Сколько раз зарубливал на носу: дома оставляй свою иронию, иначе в один прекрасный день пропустишь ненароком тяжелый прямой, и до десяти будет считать рефери, а тебе уже не подняться. Люди простят тебе все — и Ла-Манш, и океан, но упаси бог, если ты выкажешь вдруг высокомерие!
— Так, значит, ничего впечатление? — уточняешь ты и тоже, в свою очередь, киваешь на «Наши публикации». Несколько небрежно — стоит ли говорить об этом! —
Тетюнник, оттопырив губу и прикрыв глаза, энергично подымает большой палец. О как!
— Если ваша кандидатская — море, то теперь вы выходите в океан.
На докторскую намек? Торопливый товарищ. Сам в свои сорок с гаком — крупным гаком! — не вышел и в море, а тебе Атлантику прочит.
— На мель бы не сесть, — не выдерживаешь ты и тотчас уточняешь улыбкой, что к тебе — только к тебе! — относится твоя ирония.
— Не сядете. У вас прекрасная система ориентации. Как у мигрирующих птиц. — Это уже похоже на хамство. Вряд ли, впрочем, — хамство столь тонкого пошиба недоступно ему. — Ваши контрдоводы против Рашевича убийственны. Особенно, где вы пишете об упразднении деления рабочих на основных и вспомогательных.

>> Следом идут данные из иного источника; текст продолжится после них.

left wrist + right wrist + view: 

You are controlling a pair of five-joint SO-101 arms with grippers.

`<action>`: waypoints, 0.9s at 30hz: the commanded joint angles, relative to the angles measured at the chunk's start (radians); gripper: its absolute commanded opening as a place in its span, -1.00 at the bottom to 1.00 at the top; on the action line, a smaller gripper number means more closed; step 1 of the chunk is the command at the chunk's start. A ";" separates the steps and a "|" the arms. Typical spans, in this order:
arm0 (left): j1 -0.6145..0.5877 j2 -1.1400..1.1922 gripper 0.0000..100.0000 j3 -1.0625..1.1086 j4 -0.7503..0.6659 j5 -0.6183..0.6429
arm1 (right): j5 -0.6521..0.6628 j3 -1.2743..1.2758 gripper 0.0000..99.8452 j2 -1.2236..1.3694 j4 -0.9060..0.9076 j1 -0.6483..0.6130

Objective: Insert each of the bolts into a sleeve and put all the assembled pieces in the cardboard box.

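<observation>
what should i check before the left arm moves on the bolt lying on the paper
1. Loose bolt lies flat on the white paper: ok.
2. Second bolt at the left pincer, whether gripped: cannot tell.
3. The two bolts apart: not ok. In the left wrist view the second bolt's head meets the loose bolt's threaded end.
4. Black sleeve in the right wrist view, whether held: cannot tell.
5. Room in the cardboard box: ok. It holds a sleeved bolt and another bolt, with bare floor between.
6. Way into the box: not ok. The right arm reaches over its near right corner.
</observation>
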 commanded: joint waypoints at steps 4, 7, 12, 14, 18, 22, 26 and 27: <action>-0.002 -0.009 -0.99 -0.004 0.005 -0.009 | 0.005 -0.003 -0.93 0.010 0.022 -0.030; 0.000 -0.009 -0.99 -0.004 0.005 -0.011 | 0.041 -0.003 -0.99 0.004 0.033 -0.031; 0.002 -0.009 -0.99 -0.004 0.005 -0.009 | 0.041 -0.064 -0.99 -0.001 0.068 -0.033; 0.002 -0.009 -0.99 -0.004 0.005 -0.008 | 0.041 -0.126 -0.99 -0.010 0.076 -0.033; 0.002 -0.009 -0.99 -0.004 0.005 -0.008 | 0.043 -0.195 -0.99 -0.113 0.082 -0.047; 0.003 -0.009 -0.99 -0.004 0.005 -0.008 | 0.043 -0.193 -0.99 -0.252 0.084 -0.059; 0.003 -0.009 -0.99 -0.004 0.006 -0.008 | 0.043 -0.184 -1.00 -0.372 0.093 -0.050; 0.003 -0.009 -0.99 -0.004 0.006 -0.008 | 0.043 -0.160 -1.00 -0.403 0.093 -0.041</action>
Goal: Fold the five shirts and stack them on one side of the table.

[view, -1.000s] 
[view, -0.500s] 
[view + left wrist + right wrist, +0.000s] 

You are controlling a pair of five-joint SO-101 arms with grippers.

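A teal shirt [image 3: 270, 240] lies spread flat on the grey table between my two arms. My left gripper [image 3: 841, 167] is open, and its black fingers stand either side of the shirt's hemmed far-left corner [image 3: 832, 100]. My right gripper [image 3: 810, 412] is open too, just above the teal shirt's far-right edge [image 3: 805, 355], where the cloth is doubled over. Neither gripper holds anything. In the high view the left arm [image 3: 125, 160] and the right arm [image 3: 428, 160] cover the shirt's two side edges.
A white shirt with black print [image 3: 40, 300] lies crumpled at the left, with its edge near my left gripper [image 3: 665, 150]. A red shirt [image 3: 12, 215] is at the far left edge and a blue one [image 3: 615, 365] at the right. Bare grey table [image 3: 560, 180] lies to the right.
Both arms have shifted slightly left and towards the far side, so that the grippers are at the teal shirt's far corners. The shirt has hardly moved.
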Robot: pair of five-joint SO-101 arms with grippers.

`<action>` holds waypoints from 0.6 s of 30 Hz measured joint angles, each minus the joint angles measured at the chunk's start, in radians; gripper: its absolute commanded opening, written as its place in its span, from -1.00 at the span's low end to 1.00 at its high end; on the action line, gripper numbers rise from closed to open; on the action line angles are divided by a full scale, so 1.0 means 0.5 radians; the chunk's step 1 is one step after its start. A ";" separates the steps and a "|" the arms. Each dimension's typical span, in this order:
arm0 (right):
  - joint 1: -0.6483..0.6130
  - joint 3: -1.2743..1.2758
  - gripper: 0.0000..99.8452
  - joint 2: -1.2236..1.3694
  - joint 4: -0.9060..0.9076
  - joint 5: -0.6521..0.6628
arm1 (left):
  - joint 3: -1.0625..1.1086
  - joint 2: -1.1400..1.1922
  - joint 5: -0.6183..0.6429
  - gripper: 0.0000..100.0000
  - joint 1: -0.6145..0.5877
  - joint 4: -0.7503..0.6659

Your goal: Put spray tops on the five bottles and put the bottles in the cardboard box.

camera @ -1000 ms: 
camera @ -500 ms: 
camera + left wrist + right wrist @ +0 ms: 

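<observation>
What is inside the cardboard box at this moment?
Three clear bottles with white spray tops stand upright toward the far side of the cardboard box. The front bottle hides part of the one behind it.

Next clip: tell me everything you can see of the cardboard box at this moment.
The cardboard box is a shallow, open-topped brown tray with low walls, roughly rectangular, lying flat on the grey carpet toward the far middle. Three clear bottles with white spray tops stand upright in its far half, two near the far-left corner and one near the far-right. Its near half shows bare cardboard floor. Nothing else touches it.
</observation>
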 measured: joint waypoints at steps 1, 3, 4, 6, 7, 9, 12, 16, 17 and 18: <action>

Вторая статья. Неужто читал?
— А сравнение административно-хозяйственного аппарата с крышей, которая непропорциональна зданию в целом? — Булькающий смех. — Прелестно! Просто прелестно.
Не читал: слишком навязчиво демонстрирует знание частностей. Слышал что-то краем уха, а сам не читал.
— Рад за вас, Станислав Максимович! Честно, глубоко, искренне. — Ладошку к клетчатому пиджаку прижимает. Все летит, летит куда-то, но продолжает на месте стоять. — Большому кораблю — большое плавание.
Прочувствованно киваешь, благодаря. Снова ловит за локоть бывший морской волк — прощальное пожатие. В химчистку придется отдавать пиджак. Бочком, бочком — не задеть бы океанский лайнер. Сильным человеком становишься, Рябов.
«Слава, у меня маленькое торжество — ты уж, пожалуйста, зарезервируй вечер». «День добрый, Станислав Максимович! Как ваше давление?» «Старина! Я всецело поддерживаю твою идею. Всецело!» — Будто тебе или идее от этого легче! «Послушай, у меня есть отличная машинистка. И недорого берет. Не надо ли?» «Салют, дед!» «Стась, ты ли это?» Столько разного мельтешит вокруг тебя, и со всеми надо быть терпеливым и доброжелательным. Ни угодничества, ни намывания авторитета тут нет — ты живешь, слава богу, не на необитаемом острове и обязан ладить с людьми. Обязан! Да и с какой стати ты должен выделять себя? В отличие от братца ты вовсе не считаешь себя пупом земли. Ученый, каких легион, экономист, достаточно знающий свое дело. Это не дает тебе права задирать нос. Или быть излишне требовательным к людям. Ты требователен к себе — этого ли недостаточно?
Дверную ручку так и не сделали — болтается. Завхозу некогда — выполняет личные распоряжения директора Панюшкина. Захватить завтра из дома шуруп и отвертку…
— Привет!
Федор Федоров и Люда, самая красивая женщина института. На вешалке цигейковая шубка — Марго явилась? «Врачи полагают, что разбираются в моем самочувствии лучше меня. Грозятся до мая продержать на больничном».
— Мария Горациевна вышла? — Приподнятость в голосе: шеф на ногах! — Выписали? — Ты не можешь не радоваться этому.